- What is needed -
Your task is to transcribe the entries below exactly, from their first line down to the line containing "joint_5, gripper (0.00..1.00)", and to stop there.

Records from a data source:
▬▬▬▬▬▬
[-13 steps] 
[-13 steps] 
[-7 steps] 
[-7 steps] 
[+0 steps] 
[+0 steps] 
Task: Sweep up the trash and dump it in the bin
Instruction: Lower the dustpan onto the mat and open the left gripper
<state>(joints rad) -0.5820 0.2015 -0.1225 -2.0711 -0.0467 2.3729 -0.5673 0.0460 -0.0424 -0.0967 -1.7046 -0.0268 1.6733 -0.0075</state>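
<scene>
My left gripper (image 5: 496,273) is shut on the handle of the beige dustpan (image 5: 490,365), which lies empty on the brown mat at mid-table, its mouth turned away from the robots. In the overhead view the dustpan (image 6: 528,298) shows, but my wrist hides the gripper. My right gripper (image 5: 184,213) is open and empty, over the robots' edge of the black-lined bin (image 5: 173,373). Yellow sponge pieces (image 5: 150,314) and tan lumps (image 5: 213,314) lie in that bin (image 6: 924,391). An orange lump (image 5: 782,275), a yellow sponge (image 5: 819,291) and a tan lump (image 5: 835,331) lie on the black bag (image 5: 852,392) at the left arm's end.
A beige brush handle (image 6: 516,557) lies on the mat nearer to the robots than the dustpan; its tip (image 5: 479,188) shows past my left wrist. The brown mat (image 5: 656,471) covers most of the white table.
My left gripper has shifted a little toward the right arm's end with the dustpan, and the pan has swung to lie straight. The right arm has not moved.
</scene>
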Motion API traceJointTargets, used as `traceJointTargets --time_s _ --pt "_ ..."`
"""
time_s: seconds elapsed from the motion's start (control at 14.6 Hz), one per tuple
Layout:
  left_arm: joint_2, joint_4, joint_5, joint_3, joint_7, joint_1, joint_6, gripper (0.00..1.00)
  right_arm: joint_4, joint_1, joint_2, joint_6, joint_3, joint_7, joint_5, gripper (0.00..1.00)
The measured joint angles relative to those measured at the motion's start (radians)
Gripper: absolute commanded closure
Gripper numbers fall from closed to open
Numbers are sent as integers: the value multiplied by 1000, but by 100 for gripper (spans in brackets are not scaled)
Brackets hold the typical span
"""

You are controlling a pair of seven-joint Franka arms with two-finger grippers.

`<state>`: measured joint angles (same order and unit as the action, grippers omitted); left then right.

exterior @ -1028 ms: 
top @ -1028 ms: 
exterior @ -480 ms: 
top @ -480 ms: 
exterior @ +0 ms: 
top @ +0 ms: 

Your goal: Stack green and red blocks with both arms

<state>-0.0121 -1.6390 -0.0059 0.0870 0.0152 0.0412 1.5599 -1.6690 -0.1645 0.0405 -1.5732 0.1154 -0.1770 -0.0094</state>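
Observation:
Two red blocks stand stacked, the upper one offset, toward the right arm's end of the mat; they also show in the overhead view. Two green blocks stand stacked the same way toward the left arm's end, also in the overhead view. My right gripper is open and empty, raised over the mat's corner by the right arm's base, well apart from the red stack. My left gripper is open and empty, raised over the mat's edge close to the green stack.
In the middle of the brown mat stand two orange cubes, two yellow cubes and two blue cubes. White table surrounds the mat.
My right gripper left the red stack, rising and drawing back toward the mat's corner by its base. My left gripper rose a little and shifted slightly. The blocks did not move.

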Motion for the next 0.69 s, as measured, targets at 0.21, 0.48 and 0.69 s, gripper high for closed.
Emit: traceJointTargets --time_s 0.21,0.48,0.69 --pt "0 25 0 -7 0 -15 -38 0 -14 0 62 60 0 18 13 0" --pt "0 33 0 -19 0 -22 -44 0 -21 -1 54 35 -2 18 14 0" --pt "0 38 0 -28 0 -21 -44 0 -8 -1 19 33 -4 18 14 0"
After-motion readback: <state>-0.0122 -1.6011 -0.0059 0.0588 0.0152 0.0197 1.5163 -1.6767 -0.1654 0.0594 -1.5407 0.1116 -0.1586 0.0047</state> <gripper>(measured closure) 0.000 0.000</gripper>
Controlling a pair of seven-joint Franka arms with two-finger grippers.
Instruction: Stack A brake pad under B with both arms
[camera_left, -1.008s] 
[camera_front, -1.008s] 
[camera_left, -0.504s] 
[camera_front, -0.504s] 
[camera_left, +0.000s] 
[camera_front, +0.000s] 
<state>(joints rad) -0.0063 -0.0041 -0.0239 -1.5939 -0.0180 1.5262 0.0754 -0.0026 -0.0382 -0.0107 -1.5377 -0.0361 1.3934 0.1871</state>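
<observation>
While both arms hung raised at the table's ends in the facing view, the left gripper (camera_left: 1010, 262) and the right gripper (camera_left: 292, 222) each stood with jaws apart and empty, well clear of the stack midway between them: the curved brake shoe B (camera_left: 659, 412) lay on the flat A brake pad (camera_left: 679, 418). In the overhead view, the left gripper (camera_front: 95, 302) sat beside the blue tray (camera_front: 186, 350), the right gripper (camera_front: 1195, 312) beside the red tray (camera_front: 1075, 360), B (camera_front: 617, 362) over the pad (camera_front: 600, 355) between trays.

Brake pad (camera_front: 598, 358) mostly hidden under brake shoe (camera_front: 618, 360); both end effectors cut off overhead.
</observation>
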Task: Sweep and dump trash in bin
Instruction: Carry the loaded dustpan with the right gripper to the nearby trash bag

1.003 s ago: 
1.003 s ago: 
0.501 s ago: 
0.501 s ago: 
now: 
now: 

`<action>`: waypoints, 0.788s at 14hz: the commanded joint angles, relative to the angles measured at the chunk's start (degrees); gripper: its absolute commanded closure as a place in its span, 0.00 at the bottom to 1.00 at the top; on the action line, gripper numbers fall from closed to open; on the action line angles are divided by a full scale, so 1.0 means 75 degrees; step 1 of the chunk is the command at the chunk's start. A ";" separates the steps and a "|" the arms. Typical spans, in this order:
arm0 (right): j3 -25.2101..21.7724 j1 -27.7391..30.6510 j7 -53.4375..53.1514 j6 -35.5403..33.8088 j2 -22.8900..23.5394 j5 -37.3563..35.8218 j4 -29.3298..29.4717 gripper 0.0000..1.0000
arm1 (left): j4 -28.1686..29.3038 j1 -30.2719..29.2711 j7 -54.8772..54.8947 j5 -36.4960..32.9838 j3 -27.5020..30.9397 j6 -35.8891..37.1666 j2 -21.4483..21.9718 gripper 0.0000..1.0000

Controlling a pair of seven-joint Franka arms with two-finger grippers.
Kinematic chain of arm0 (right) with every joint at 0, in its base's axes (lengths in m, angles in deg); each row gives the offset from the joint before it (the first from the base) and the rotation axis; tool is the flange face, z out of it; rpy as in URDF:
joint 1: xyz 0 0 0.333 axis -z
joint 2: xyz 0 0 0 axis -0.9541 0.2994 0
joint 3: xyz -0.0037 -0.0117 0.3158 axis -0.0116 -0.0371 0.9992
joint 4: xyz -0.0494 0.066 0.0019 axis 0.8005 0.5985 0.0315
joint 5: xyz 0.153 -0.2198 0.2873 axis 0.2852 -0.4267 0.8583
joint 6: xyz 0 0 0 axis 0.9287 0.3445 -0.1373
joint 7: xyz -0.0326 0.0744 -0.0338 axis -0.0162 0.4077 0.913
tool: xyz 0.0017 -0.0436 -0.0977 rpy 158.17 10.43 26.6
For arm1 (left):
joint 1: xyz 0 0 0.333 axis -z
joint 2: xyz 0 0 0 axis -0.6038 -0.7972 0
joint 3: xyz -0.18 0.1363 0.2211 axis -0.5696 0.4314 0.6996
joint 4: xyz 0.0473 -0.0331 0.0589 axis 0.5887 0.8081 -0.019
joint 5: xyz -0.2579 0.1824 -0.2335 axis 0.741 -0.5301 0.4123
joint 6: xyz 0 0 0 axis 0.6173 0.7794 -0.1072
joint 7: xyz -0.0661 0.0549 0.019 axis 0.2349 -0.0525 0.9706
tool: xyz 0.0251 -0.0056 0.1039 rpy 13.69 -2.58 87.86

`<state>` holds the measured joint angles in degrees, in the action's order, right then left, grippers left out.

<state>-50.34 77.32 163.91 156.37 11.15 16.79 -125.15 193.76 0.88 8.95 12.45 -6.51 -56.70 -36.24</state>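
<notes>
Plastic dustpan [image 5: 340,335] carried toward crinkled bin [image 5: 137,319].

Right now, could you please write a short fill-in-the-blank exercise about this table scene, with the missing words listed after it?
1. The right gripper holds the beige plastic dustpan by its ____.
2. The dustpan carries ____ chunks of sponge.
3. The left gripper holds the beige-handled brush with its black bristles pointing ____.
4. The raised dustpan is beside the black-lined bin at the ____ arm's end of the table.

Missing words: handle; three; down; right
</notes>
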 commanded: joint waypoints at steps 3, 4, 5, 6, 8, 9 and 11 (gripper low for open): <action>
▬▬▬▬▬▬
- Problem solution -
[-13 steps] 
[-13 steps] 
[-7 steps] 
[-7 steps] 
[+0 steps] 
[+0 steps] 
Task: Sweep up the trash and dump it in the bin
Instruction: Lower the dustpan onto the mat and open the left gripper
<state>(joints rad) -0.5820 0.2015 -0.1225 -2.0711 -0.0467 2.3729 -0.5673 0.0460 -0.0424 -0.0967 -1.7046 -0.0268 1.6733 -0.0075</state>
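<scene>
My left gripper (image 5: 496,273) is shut on the handle of the beige dustpan (image 5: 490,365), which lies empty on the brown mat at mid-table, its mouth turned away from the robots. In the overhead view the dustpan (image 6: 528,298) shows, but my wrist hides the gripper. My right gripper (image 5: 184,213) is open and empty, over the robots' edge of the black-lined bin (image 5: 173,373). Yellow sponge pieces (image 5: 150,314) and tan lumps (image 5: 213,314) lie in that bin (image 6: 924,391). An orange lump (image 5: 782,275), a yellow sponge (image 5: 819,291) and a tan lump (image 5: 835,331) lie on the black bag (image 5: 852,392) at the left arm's end.
A beige brush handle (image 6: 516,557) lies on the mat nearer to the robots than the dustpan; its tip (image 5: 479,188) shows past my left wrist. The brown mat (image 5: 656,471) covers most of the white table.
My left gripper has shifted a little toward the right arm's end with the dustpan, and the pan has swung to lie straight. The right arm has not moved.
</scene>
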Motion API traceJointTargets, used as `traceJointTargets --time_s _ --pt "_ ..."`
"""
time_s: seconds elapsed from the motion's start (control at 14.6 Hz), one per tuple
Layout:
  left_arm: joint_2, joint_4, joint_5, joint_3, joint_7, joint_1, joint_6, gripper (0.00..1.00)
  right_arm: joint_4, joint_1, joint_2, joint_6, joint_3, joint_7, joint_5, gripper (0.00..1.00)

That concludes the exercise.